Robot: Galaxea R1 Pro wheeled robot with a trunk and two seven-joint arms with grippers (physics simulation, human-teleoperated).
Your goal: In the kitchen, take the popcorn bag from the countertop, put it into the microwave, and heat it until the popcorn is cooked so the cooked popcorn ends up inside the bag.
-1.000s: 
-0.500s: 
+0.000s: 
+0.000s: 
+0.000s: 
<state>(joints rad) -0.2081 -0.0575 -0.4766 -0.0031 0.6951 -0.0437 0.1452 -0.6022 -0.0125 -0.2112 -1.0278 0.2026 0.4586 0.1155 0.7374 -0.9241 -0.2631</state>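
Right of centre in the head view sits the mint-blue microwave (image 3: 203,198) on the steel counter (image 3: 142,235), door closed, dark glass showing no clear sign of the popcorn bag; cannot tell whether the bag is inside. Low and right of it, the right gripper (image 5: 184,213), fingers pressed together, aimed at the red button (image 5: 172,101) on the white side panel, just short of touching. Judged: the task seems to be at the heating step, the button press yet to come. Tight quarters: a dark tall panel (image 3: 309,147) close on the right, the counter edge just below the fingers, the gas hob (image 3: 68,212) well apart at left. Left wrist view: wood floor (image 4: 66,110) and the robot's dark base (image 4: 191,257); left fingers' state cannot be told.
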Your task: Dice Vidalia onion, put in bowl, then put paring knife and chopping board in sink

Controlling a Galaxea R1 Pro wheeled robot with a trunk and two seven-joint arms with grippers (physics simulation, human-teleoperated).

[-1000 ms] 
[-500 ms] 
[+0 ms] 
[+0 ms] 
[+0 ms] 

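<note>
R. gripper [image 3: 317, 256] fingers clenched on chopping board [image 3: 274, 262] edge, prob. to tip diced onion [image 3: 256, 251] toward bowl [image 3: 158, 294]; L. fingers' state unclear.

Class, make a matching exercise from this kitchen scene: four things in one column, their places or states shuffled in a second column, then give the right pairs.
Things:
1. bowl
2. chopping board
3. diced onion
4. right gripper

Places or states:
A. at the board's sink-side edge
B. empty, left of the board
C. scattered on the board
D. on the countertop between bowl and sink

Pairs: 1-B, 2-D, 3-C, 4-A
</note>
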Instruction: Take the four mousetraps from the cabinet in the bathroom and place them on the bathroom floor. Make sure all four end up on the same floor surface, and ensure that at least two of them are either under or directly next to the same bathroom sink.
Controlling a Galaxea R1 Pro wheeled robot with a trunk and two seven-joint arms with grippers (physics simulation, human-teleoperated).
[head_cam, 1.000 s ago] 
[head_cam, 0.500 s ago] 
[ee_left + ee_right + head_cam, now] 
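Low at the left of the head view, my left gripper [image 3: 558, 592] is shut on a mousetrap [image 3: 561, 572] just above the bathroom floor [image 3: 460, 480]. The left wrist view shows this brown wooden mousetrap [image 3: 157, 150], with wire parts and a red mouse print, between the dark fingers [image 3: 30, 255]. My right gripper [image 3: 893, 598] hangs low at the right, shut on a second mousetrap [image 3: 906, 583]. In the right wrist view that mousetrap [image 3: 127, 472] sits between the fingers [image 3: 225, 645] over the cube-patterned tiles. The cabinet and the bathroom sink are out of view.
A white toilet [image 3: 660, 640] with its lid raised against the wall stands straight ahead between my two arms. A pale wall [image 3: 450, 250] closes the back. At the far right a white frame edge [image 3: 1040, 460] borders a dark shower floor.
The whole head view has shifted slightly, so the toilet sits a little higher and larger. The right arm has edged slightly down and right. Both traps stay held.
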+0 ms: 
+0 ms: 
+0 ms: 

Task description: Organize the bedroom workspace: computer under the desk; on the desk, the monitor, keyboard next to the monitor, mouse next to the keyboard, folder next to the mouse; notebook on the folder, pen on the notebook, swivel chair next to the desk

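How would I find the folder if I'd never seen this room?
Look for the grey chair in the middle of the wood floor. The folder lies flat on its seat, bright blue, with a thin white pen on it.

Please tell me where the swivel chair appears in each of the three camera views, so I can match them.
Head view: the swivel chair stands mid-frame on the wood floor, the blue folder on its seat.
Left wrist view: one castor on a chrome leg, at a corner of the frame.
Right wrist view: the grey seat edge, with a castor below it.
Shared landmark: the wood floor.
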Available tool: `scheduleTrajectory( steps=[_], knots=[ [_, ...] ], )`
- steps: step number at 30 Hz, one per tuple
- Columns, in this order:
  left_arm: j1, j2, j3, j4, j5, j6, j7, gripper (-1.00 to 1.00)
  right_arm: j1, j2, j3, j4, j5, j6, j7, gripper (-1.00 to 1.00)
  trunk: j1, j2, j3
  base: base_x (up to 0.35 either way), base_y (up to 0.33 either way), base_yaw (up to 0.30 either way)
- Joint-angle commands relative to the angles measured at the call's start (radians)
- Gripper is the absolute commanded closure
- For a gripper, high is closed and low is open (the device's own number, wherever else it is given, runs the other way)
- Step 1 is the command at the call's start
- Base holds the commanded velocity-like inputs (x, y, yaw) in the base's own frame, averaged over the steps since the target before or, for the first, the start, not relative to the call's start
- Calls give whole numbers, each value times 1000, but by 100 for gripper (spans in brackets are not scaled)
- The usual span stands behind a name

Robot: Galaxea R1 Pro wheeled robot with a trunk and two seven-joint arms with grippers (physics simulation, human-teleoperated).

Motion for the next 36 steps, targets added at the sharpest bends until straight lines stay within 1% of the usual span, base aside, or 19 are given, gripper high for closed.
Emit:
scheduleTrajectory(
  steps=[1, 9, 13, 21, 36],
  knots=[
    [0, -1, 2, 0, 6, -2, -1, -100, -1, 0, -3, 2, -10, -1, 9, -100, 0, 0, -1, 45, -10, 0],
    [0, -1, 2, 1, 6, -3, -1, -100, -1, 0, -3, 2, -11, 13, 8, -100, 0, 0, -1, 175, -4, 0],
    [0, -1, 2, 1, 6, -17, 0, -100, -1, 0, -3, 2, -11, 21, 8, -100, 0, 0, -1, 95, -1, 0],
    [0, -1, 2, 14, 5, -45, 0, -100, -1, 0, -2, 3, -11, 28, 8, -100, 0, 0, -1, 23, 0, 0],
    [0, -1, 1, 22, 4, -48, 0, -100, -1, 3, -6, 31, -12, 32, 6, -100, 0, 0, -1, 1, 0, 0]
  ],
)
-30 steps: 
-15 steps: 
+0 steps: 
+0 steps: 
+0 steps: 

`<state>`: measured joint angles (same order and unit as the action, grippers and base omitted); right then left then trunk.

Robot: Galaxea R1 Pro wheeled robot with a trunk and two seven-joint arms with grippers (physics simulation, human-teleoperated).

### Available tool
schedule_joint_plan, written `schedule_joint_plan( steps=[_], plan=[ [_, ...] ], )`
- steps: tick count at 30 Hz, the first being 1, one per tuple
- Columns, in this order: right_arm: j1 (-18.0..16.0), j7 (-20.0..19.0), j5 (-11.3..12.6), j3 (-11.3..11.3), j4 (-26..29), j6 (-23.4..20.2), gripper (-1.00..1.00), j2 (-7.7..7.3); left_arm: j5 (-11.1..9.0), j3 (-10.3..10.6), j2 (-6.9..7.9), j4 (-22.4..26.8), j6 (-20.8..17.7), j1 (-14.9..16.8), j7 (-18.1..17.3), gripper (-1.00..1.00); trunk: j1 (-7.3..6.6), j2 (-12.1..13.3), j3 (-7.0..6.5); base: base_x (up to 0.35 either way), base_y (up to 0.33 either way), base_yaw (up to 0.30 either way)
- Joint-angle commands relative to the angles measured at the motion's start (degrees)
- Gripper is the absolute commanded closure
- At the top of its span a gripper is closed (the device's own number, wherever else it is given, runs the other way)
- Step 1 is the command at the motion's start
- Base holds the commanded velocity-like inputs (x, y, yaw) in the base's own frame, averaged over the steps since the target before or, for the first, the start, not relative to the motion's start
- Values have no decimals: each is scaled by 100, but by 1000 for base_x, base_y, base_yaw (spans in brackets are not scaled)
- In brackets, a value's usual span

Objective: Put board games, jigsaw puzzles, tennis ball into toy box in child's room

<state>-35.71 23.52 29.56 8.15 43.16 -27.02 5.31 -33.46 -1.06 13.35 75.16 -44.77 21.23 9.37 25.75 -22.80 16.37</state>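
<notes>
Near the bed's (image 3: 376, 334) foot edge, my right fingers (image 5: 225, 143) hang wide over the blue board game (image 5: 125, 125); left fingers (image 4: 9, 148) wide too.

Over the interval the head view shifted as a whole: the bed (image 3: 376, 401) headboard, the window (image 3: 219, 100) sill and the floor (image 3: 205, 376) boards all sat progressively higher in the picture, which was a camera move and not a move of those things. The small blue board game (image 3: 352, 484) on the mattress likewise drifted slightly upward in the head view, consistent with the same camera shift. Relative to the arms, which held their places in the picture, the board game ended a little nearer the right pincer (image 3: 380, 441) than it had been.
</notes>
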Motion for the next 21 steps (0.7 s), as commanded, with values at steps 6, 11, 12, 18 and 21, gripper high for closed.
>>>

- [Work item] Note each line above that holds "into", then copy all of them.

- [Answer box]
Your goal: In the kitchen, take the popcorn bag from the countertop, put it into the microwave, and heat it until the popcorn is cooked so the cooked popcorn ends up inside the bag.
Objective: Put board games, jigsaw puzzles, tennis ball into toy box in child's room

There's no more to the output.